## [What you will do]
Every line in the data below that holds "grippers" should be found and copied.

## [Exercise data]
>>>>>
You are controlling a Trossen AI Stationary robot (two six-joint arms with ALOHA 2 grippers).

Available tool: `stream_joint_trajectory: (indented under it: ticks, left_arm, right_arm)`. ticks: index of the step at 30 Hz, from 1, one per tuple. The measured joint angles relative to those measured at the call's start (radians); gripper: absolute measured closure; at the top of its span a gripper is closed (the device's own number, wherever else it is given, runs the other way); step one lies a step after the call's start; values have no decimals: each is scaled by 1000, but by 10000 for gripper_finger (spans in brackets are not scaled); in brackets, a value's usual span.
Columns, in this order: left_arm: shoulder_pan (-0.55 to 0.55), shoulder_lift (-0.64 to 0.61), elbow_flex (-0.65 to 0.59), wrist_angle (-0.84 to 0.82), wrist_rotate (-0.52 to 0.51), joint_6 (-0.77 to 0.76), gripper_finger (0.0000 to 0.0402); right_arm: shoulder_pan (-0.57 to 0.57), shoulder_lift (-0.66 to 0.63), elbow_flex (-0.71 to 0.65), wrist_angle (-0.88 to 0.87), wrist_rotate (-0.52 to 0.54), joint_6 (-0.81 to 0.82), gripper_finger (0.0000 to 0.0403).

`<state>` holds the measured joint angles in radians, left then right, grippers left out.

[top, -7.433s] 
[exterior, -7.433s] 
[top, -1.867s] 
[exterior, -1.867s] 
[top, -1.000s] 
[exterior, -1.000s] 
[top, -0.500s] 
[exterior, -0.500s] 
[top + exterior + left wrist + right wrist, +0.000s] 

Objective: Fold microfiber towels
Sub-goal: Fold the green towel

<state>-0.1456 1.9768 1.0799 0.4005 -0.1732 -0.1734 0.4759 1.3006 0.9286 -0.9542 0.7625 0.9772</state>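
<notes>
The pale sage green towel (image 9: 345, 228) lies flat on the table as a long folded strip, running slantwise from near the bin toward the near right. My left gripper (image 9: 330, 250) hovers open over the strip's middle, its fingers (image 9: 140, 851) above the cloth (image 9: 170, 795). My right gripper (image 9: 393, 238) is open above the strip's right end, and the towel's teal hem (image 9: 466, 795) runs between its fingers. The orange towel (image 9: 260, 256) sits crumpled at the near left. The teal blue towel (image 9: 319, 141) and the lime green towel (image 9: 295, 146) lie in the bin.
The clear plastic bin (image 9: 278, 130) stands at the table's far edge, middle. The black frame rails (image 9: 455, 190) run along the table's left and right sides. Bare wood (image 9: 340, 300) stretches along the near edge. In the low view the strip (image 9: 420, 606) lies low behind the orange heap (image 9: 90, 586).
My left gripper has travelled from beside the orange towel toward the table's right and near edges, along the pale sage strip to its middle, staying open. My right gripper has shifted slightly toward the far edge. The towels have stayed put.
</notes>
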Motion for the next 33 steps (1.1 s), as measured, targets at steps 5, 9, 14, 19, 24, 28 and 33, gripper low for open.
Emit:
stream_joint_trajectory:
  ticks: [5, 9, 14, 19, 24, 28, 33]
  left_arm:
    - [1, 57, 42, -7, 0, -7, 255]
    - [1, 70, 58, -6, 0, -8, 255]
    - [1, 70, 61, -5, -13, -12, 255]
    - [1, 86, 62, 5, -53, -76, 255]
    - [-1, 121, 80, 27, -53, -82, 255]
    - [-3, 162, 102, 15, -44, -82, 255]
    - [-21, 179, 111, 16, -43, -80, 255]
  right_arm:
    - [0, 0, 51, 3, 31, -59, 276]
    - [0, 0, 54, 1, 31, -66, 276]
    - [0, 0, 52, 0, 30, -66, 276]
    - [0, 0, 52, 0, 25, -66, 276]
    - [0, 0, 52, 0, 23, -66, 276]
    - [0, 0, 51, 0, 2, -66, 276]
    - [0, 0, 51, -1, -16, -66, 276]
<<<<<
## [Solution below]
You are controlling a Trossen AI Stationary robot (two six-joint arms with ALOHA 2 grippers).
`<state>` holds the measured joint angles in radians, left then right, grippers left out.

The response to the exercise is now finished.